Asked whether he now knew, ‘‘from your learnings in the area of the effects and impacts of child sexual abuse’’, the impact on Ellis of having the abuse he suffered disputed by the Church in court, the cardinal answered: ‘‘I do.’’

‘‘And what do you have to say about that?’’ Furness asked.

‘‘I regret that,’’ the cardinal replied.

‘‘Only regret it, cardinal?’’ said Furness.

‘‘What else could I say? It was wrong that it went to such an extent,’’ said Pell, his use of the word ‘‘could’’ demonstrating more than anything else that for the cardinal this matter is in the past. Rome beckons.

A moral leader would have turned to Ellis, sitting only metres away, and apologised without equivocations or delays, in public, with compassion, and in all humility.

But that takes empathy and courage. As noted by Anthony Foster, whose two young daughters were raped by a priest, and who has been sitting at the royal commission with wife Chrissie, alongside John Ellis: ‘‘We’ve seen a sociopathic lack of empathy this morning from this man.’’

Pell’s evidence showed why we needed a royal commission. It exposes the truth.

It also demands responses, even at this stage before commissioner Peter McClellan releases the first interim report.

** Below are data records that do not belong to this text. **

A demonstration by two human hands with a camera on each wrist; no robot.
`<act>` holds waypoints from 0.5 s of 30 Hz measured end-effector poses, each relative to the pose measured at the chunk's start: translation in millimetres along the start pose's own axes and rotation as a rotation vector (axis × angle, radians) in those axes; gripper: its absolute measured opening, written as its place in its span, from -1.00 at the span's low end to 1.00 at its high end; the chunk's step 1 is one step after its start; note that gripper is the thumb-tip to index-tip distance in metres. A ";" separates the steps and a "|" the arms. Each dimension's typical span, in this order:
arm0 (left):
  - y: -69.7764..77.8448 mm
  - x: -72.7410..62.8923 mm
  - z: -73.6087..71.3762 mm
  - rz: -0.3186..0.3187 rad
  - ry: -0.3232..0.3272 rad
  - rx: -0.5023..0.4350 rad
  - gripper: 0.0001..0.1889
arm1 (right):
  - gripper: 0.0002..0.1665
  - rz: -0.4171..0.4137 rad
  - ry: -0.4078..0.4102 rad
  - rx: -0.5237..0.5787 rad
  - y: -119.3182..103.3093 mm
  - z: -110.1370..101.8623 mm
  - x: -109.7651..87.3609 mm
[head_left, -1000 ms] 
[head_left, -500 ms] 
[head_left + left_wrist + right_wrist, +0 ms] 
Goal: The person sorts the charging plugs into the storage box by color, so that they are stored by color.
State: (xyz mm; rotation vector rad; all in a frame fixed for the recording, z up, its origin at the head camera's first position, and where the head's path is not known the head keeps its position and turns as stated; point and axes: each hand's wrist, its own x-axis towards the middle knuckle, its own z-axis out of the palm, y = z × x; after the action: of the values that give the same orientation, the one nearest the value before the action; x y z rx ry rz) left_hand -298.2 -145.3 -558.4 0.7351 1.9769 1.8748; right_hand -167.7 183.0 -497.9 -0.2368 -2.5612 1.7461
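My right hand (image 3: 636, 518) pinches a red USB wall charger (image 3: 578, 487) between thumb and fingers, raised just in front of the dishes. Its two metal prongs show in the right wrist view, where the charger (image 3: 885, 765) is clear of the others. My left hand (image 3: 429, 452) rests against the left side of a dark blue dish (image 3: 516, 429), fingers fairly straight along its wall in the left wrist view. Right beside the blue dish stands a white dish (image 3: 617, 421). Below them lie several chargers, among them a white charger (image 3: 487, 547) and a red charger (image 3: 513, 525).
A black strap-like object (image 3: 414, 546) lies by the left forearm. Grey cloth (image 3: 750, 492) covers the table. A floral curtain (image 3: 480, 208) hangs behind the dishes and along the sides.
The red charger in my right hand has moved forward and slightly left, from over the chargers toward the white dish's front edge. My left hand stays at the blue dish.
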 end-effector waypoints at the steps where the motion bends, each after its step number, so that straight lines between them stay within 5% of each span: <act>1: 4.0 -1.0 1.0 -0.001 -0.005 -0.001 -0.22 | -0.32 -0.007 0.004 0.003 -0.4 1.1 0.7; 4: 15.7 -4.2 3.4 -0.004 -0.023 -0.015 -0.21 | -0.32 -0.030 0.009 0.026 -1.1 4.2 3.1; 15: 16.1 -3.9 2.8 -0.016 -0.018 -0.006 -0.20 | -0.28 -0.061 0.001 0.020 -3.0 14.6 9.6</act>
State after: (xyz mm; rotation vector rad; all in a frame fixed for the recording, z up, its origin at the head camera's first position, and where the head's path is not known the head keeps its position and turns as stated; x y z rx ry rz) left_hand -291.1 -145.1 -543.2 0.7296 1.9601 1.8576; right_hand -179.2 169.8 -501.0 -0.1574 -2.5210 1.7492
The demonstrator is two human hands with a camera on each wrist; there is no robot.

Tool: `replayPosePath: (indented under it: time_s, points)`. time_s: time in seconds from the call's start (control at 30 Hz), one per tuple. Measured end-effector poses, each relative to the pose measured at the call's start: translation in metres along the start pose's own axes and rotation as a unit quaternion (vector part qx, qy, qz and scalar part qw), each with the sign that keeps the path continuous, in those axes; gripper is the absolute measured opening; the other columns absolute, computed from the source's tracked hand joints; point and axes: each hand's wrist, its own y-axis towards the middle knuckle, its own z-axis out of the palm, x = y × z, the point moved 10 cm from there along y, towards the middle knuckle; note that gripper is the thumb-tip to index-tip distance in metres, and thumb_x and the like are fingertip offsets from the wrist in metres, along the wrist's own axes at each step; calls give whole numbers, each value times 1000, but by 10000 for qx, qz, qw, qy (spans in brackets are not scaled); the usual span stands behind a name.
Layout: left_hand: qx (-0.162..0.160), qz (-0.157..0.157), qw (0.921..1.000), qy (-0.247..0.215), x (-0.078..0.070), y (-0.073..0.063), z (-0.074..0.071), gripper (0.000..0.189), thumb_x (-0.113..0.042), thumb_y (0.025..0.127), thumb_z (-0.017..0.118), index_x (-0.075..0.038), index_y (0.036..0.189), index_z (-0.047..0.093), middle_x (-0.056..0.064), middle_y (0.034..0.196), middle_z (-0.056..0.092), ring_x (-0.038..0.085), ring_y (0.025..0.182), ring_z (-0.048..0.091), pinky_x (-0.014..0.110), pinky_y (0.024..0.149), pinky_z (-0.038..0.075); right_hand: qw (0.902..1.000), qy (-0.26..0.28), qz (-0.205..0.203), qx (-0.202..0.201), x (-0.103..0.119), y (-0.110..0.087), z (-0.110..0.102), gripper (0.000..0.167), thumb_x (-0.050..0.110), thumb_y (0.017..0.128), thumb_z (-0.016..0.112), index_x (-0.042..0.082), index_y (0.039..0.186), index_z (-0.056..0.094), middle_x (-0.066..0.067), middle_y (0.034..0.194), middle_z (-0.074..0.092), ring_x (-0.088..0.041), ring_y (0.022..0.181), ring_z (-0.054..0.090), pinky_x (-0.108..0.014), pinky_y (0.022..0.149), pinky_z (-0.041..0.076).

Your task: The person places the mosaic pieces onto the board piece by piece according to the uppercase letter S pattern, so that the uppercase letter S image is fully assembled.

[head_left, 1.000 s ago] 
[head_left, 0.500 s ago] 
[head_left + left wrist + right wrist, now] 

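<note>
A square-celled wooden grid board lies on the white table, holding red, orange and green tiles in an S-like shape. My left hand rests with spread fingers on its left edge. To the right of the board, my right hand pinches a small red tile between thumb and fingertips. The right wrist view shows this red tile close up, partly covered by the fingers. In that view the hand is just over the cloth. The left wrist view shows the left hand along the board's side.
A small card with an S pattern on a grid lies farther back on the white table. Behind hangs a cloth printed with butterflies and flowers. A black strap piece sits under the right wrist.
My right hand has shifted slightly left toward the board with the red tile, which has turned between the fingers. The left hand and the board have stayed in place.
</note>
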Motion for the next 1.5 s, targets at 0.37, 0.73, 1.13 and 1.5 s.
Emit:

Church men – and, in the case of the Catholic Church, the leaders are all men because women, apparently, are not capable of leading – have failed as moral leaders. That much is clear so far.

In Pell’s case, he demonstrably put his moral obligations to a very vulnerable man second to his desire to protect the Church’s trustees, and, thereby, the Church’s assets, from legal responsibility for the actions of the Church’s paedophiles.

The excuses he gave for that prioritising were challenged and exposed.

It is for Catholics to work out what that means for their Church, now that Pell is an anointed Vatican senior member, under a Pope whose only comments about the child sex crisis have been worryingly similar to his predecessors.

It is for the rest of us to consider the bigger-picture messages. No organisations or institutions, including churches, are above scrutiny, particularly where the most vulnerable are left in their care.

Relying on the integrity of those organisations to avoid oversight, particularly when questions have been raised about their treatment of the most vulnerable, shirks our shared moral responsibility.

Government silence about the treatment of asylum seekers is the most obvious, and pressing, immediate and current moral issue demanding a sustained community response.

The Hunter community recognised its responsibility to child sexual abuse victims earlier than most, and campaigned for a royal commission. Pell’s evidence this week showed, sadly but inevitably, the moral rightness of that stand.